J'ai jamais aimé les repas de famille. En fait, j'en vois pas réellement l'intérêt. S'asseoir comme quatre pauvres cons autour d'une table, jouer, l'espace de 2 heures interminables, à la famille parfaite simplement pour offrir au sombre crétin qui à eu le malheur de croiser un jour la route du compte en banque surpeuplé de mon père, une « bonne impression » est aussi inutile et stupide que de mettre une veste en temps de canicule. Même si, dans ce genre de manifestation, l'air est plutôt glacial.

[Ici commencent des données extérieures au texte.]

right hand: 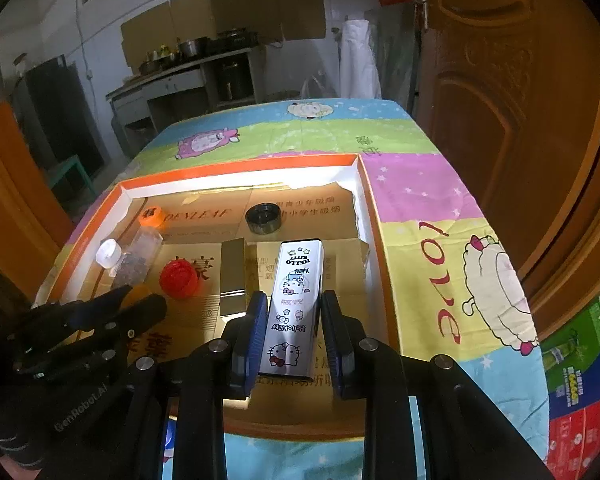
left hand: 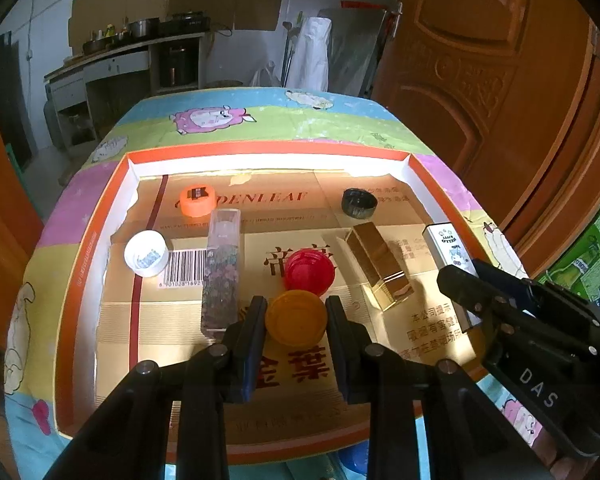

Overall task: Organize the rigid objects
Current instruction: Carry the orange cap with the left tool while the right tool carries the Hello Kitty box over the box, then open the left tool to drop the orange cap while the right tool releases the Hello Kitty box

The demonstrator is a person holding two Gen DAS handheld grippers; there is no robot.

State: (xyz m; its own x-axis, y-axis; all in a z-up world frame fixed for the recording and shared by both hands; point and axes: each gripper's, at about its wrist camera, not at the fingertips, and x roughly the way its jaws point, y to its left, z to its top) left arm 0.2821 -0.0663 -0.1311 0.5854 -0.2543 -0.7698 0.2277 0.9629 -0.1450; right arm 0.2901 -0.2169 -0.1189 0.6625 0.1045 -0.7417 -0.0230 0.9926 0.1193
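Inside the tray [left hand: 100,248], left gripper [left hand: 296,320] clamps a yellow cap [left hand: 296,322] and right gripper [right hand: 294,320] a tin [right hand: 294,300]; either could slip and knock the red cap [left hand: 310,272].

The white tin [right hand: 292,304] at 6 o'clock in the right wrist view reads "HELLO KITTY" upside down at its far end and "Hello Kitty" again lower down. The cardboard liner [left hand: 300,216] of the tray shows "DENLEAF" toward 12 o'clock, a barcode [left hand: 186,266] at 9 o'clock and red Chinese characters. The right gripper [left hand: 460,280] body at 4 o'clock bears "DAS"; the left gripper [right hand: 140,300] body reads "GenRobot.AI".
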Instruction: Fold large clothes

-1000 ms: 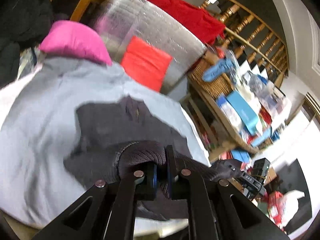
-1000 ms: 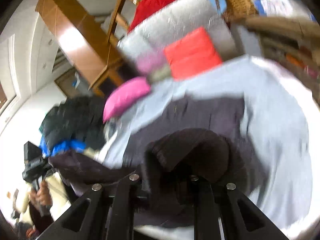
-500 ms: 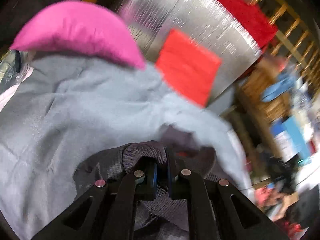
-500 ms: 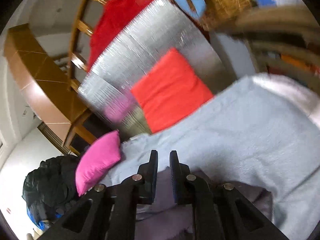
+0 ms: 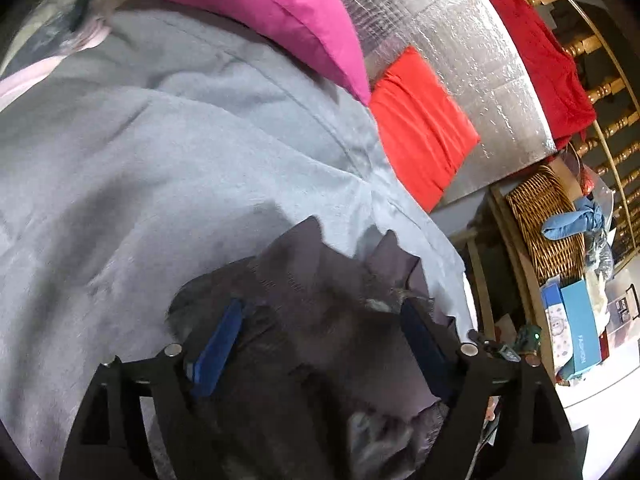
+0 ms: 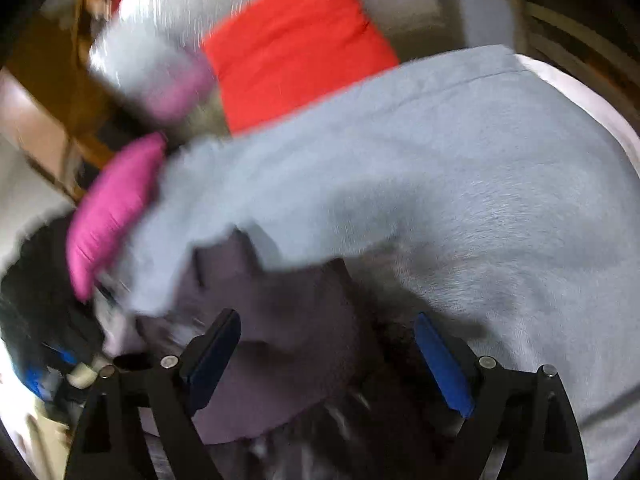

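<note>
A dark grey-purple knit garment (image 5: 320, 320) lies bunched on a light grey blanket (image 5: 160, 160). It also shows in the right wrist view (image 6: 280, 340), blurred by motion. My left gripper (image 5: 320, 332) is open, its jaws spread wide just above the garment, with cloth between and under the blue pads (image 5: 218, 344). My right gripper (image 6: 326, 356) is open too, jaws wide apart over the garment's folded edge. Neither holds the cloth.
A pink pillow (image 5: 280, 12) and a red cushion (image 5: 420, 120) lie at the blanket's far side against a silver padded panel (image 5: 460, 60). A wicker basket (image 5: 548, 220) and boxes (image 5: 576, 328) stand on a shelf at right. A dark heap (image 6: 36, 300) lies left.
Both grippers were shut on the garment a second ago, carried it forward over the blanket, and now both have opened and let it drop onto the blanket.
</note>
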### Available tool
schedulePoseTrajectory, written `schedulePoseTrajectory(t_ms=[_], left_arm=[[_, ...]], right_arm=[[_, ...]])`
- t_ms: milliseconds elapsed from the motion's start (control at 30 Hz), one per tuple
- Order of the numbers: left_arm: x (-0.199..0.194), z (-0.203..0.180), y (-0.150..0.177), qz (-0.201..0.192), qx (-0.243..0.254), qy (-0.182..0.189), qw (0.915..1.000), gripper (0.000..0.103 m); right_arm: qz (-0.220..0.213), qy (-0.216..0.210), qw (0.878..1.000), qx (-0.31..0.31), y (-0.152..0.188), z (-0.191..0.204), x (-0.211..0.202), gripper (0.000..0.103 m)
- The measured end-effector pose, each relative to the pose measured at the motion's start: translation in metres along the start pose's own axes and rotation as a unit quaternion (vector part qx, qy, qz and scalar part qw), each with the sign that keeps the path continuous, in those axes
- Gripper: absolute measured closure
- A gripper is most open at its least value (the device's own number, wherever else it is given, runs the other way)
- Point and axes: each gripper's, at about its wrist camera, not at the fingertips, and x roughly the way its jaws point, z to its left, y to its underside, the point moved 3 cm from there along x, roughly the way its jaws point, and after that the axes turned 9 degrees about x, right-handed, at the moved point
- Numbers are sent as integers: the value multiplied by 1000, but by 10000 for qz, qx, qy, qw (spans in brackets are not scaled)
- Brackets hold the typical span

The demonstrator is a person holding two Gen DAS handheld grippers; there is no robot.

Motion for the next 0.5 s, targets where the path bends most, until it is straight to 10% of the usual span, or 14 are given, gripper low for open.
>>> schedulePoseTrajectory(t_ms=[167, 233, 400, 500], left_arm=[[15, 22, 6, 327, -206, -545, 9978, 21], [21, 21, 9, 514, -45, -847, 9951, 28], [19, 10, 7, 201, 218, -897, 9955, 50], [5, 4, 2, -177, 241, -912, 9954, 50]], right_arm=[[147, 1095, 9819, -1537, 35, 40, 17, 39], [21, 1594, 9635, -2153, 54, 55, 13, 75], [-1061, 2493, 9194, -2850, 63, 81, -22, 85], [-1743, 2589, 9222, -2284, 36, 79, -47, 85]])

Ma mère, comble de l'hypocrisie par chez nous, rappelait à ma sœur et à moi-même, pour peu qu'elle eu fait seulement attention à ma présence, autrement que pour réprimander mon allure d'SDF au sortir d'un centre d'entraide catholique, en gros toujours crado mais déjà plus présentable, à quel point le « mariage » et « l'amour de l'autre » étaient deux institutions primordiales pour la bonne société, comme si ELLE avait eu le choix du mari quand elle à épouser mon père...
Alex, comme toute digne représente des filles de bonne famille, était plutôt ridicule dans sa « jolie et bouffante robe rose », profondément culcul. Ca lui donnait un drôle d'air. Un genre d'Alice au pays des Merveilles étouffant sous des kilos de guimauve. La pauvre, pour peu qu'elle ne l'eu pas choisie je l'aurais plainte, mais, soit dit entres nous, le bon goût, ça s'apprend, et elle, elle à du rater quelques leçons. Enfin, c'est toujours la frangine toxico qui parle.

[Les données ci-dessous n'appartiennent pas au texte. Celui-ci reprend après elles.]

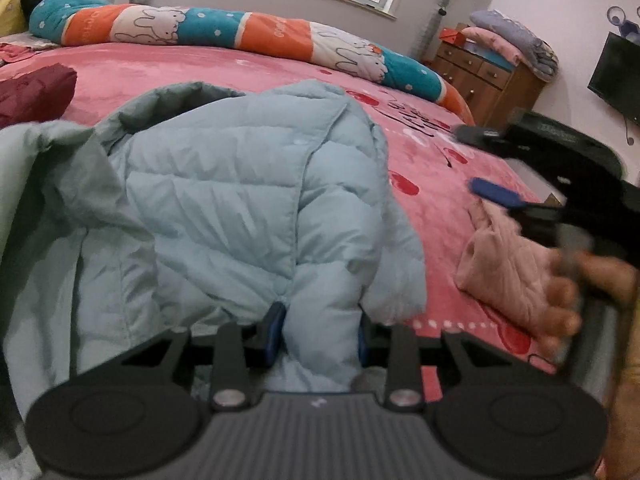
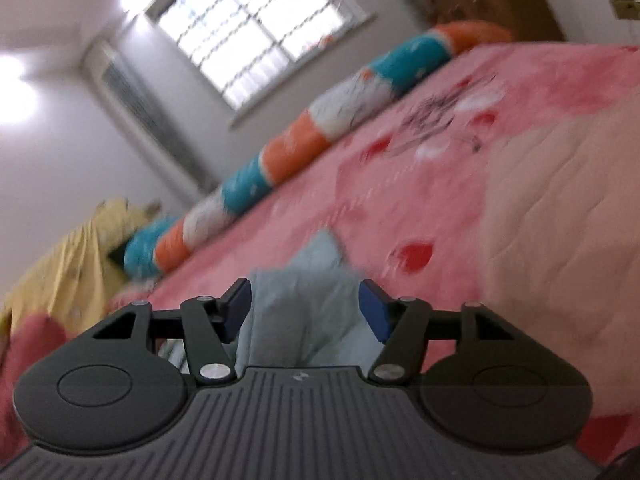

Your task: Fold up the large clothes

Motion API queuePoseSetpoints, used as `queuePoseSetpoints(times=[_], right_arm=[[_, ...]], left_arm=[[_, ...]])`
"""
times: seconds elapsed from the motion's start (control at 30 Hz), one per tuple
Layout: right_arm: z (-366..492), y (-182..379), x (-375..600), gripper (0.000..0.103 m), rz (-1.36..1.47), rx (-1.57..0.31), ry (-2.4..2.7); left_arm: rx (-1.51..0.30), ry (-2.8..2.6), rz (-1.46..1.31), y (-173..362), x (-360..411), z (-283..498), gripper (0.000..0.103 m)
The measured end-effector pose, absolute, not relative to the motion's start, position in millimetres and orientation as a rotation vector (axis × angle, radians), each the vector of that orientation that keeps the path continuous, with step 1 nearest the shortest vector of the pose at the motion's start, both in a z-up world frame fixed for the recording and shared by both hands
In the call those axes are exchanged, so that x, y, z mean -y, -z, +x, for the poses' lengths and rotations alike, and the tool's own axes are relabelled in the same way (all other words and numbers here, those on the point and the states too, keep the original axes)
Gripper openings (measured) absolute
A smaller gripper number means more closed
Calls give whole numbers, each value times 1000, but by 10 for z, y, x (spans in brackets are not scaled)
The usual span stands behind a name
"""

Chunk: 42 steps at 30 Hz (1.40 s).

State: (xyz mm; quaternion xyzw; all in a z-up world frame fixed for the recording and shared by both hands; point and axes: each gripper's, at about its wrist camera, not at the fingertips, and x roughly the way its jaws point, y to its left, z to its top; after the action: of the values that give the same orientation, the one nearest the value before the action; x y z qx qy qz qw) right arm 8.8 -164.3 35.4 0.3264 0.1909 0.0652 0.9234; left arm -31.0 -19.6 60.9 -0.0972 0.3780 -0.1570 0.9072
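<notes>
A light blue puffer jacket (image 1: pixel 240 200) lies bunched on the pink bed cover (image 1: pixel 240 68), its grey-green lining turned out at the left. My left gripper (image 1: pixel 320 332) is shut on a fold of the jacket's near edge, and the padded fabric bulges between the blue pads. My right gripper (image 1: pixel 486 164) hovers to the right above the bed with its jaws wide apart and nothing between them. In the blurred, tilted right wrist view the right gripper (image 2: pixel 305 314) stands open, and the jacket (image 2: pixel 304 280) shows beyond the gap.
A pale pink quilted garment (image 1: pixel 508 264) lies right of the jacket, beside a hand (image 1: pixel 560 304). A dark red garment (image 1: pixel 32 92) sits far left. A rolled rabbit-print quilt (image 1: pixel 224 32) runs along the far side of the bed. A wooden dresser (image 1: pixel 480 76) and TV (image 1: pixel 616 76) stand beyond.
</notes>
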Motion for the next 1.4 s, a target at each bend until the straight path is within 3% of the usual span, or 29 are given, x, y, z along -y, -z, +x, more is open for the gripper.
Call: queuePoseSetpoints(times=[0.37, 0.47, 0.5, 0.57, 0.6, 0.67, 0.73, 1.17, 1.4], right_arm=[[522, -150, 1219, 80, 396, -614, -58], [556, -82, 1217, 90, 349, -638, -13], [558, -80, 1245, 88, 362, -633, -34], [509, -109, 1290, 56, 373, -619, -68], [501, -106, 1317, 34, 374, -613, -83], [458, -111, 1412, 27, 395, -603, -85], [425, -153, 1524, 12, 426, -576, -75], [-453, -1261, 2901, 6, 599, -107, 160], [-903, -1292, 3661, 6, 653, -44, 406]], left_arm=[[-793, 351, -206, -569, 63, -385, 33], [-799, 352, -213, -549, 55, -355, 33], [-800, 352, -214, -546, 54, -351, 33], [-805, 352, -225, -545, 46, -339, 33], [-808, 352, -231, -550, 45, -343, 33], [-810, 354, -238, -561, 23, -328, 33], [-812, 355, -250, -573, -5, -323, 33], [-789, 481, -294, -801, 355, -293, 39], [-826, 559, -257, -811, 559, -392, 39]])
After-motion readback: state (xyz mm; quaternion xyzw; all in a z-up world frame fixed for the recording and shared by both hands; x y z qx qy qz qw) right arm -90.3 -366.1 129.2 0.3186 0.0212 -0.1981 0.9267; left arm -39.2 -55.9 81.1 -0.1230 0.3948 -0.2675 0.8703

Ainsi, tous nous ressemblions aux photographies made in « Maison et Jardin », flairant bon le factice, avec, figées maladroitement dessus, ces familles fortunées, faussement heureuses en ménage, dans leur joli décor rococo, aux tentures antiques à 2 millions de dollars pièce, tout aussi antiques que le serre tête en velours rembourré, posé, comme une merde, sur l'immonde permanente de ma génitrice.
Et dire, que mon père a banni toutes les bouteilles d'alcool de mon champ de vision…

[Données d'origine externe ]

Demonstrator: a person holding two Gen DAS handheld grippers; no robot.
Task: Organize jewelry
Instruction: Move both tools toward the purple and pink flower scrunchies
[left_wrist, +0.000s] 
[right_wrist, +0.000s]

La vie est une vraie salope.
20h00 sonnait à la grande horloge postée dans l'entrée, lorsque trois coups, prudents, retentirent au dehors.
Il était là.
Lui, ce type formidable que ma sœur n'avait rencontrer que dans ses fantasmes. Durant de longues semaines précédent cette soirée, elle s'était construite un portrait de lui qui se voulait rassurant, elle l'espérait bon, doux et passionné. Elle le voulait beau, même si l'apparence physique n'était pas un critère des plus essentiels à son regard. Alors qu'Alex savait que les mariages arrangés n'arrangeaient jamais vraiment personne, elle priait pour que le sien soit une réussite. Et je priais avec elle, si peu croyante que je fus.
Pour ceux que ça intrigue, c'était notre père qui avait trouvé et préparer les fiançailles dans son coin, il avait ainsi, à plusieurs reprises, rencontrer celui avec qui sa chère et tendre irait convoler en justes noces, loin du nid. Jamais il n'a voulu nous donner le moindre détail, pas même un nom.
Seulement un maigre « Nous allons toucher le Jackpot ! »
C'était ma mère qui avait ouvert. Comme la grande bourgeoise qu'elle se plaisait d'être. Elle fit passer le jeune homme dans un petit salon, tandis qu'elle allait chercher Alex, trépignante d'impatience dans sa chambre de jeune pucelle, ornée de rideaux aux motifs fleuri. Je n'étais pas loin, à quelques mètres, au ras du sol, sous mon lit, essayant de repêcher le cadavre d'une bouteille de Bourbon pas tout à fait vide que j'avais caché là un soir d'intense cuite solitaire.
- Hermione ?
Ma tête cogna l'armature en chêne de mon pieu. Foutue boiserie. Foutue génitrice.
- J'arrive !
- Si c'est une bouteille que tu cherches, sache qu'elles sont toutes parties pour un fabuleux voyage, dans le fond de la cuve à ordures. Maintenant sors de là, nous avons de la visite.
- ….
Je rampais, non sans mal, vers la lumière. Me mettait debout, face à ma mère, qui, pincée me lança un sec :
- Sache dès à présent que je te défend d'essayer se soir la moindre idiotie. Humilier tes proches par ton comportement immature et vulgaire est une chose, gâcher le mariage prochain de ta sœur, sur qui nous avons fondé tant d'espoir en est une autre que je ne te laisserais jamais atteindre. Maintenant arrange tes cheveux…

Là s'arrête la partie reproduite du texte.